Zhu Fu-Xiang, Liu Ze-Long, Qu Hui-Ge, Chi Xiao-Yan
Life Science College of Ludong University, Yantai 264025, China.
Sheng Li Xue Bao. 2009 Dec 25;61(6):526-32.
Coagulation factor VIII (fVIII) is a secretion protein and plays a crucial role in the coagulation cascade. Hemophilia A resulted from deficiency of fVIII is the most common X-linked recessive bleeding disorder. Gene therapy is recognized as an attractive strategy for the eventual cure of this disease. However, the gene therapy is hampered by the big size of fVIII gene when using the most promising gene vectors, adeno-associated virus (AAV) vectors. In this study we explored the intein-mediated protein trans-splicing to deliver a Phe(309)-->Ser mutant full-length fVIII (F309SfVIII) gene by using a dual-vector system. An intein is a protein sequence embedded within a precursor protein and can excise itself through protein splicing. The F309SfVIII is proven to be beneficial to its secretion. The F309SfVIII gene was broken into heavy and light chains before Ser(1239) in B domain and fused with the coding sequences of Ssp DnaB intein respectively to construct a pair of plasmid vectors by inserting them into the pcDNA3.1 vectors. Forty-eight hours after co- or separate transfection of 293 cells, the co-transfected cell lysate showed an obvious ligated F309SfVIII protein band by Western blot with a polyclonal antibody against fVIII. The amounts of secreted F309SfVIII protein in culture supernatants and their bioactivities were (71+/-9) ng/mL and (0.38+/-0.09) IU/mL determined by ELISA and Coatest assay respectively. The supernatant from combined cells with separate transfections also displayed lower levels of F309SfVIII antigen and fVIII activity [(25+/-6) ng/mL and (0.12+/-0.05) IU/mL], indicating the F309SfVIII could be formed by splicing both before and after secretion. The content of F309SfVIII heavy chain protein from co-transfected cell supernatant was higher than that of intein-fused heavy chain transfection alone [(135+/-10) ng/mL vs (37+/-7) ng/mL, P<0.01)]. These data demonstrated that intein could be used as a technical strategy in a dual-vector system delivering F309SfVIII gene with improved secretion of fVIII providing an alternative approach to circumvent the packaging limitation of AAV for F309SfVIII gene transfer, which encourages our continuing study in hemophilia A gene therapy in vivo.

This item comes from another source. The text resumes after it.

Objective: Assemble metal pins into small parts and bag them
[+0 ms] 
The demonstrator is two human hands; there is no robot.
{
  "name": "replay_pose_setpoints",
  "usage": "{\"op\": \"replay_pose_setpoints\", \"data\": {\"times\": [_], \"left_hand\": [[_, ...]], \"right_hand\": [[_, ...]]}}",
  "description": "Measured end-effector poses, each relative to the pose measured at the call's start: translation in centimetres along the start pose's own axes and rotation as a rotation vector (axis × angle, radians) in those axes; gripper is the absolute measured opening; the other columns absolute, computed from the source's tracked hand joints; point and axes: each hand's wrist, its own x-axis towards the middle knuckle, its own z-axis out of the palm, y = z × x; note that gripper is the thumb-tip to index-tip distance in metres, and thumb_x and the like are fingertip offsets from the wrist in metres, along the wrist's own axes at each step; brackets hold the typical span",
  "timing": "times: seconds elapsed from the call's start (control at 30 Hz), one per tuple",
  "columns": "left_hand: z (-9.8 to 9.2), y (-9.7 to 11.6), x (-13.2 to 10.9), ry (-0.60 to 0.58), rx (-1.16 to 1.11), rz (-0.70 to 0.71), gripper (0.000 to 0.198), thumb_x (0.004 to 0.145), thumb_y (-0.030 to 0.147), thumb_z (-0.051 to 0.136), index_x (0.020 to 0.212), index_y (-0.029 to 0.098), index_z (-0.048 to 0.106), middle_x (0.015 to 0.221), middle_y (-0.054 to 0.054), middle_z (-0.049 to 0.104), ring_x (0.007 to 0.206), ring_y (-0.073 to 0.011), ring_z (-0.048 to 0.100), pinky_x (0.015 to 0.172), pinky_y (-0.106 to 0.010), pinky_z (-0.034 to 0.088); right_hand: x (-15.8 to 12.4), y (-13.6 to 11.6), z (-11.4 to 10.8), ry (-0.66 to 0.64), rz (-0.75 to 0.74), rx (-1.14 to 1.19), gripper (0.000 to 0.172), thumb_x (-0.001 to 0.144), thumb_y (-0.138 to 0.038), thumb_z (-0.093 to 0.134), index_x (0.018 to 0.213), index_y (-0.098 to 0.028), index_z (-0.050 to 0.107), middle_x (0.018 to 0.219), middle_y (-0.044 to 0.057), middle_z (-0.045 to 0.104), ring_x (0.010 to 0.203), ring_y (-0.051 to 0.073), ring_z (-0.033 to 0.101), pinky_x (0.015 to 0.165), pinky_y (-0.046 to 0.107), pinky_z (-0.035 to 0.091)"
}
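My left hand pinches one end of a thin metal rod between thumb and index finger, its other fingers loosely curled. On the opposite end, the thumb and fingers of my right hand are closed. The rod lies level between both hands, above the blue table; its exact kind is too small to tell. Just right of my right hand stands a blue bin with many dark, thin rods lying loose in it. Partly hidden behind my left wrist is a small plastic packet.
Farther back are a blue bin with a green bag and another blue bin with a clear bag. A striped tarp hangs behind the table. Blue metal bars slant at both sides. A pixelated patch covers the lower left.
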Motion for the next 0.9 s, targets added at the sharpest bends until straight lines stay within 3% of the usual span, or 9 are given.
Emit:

凝血因子VIII(fVIII)是一种分泌蛋白,在凝血级联反应中起关键作用。由fVIII缺乏引起的甲型血友病是最常见的X连锁隐性出血性疾病。基因治疗被认为是最终治愈这种疾病的一种有吸引力的策略。然而,当使用最有前景的基因载体腺相关病毒(AAV)载体时,基因治疗受到fVIII基因大尺寸的阻碍。在本研究中,我们探索了内含肽介导的蛋白质反式剪接,以通过双载体系统递送Phe(309)-->Ser突变全长fVIII(F309SfVIII)基因。内含肽是嵌入前体蛋白中的蛋白质序列,可通过蛋白质剪接切除自身。已证明F309SfVIII对其分泌有益。F309SfVIII基因在B结构域的Ser(1239)之前被分成重链和轻链,并分别与Ssp DnaB内含肽的编码序列融合,通过将它们插入pcDNA3.1载体来构建一对质粒载体。在共转染或分别转染293细胞48小时后,用抗fVIII的多克隆抗体进行蛋白质印迹分析,共转染的细胞裂解物显示出明显的连接的F309SfVIII蛋白条带。通过ELISA和Coatest测定法分别测定培养上清液中分泌的F309SfVIII蛋白的量及其生物活性为(71±9) ng/mL和(0.38±0.09) IU/mL。单独转染的联合细胞的上清液也显示出较低水平的F309SfVIII抗原和fVIII活性[(25±6) ng/mL和(0.12±0.05) IU/mL],表明F309SfVIII可以在分泌前后通过剪接形成。共转染细胞上清液中F309SfVIII重链蛋白的含量高于单独的内含肽融合重链转染[(135±10) ng/mL对(37±7) ng/mL,P<0.01]。这些数据表明,内含肽可以用作双载体系统中的一种技术策略,用于递送F309SfVIII基因,同时改善fVIII的分泌,为规避AAV对F309SfVIII基因转移包装限制提供了一种替代方法,这鼓励我们在体内甲型血友病基因治疗方面继续研究。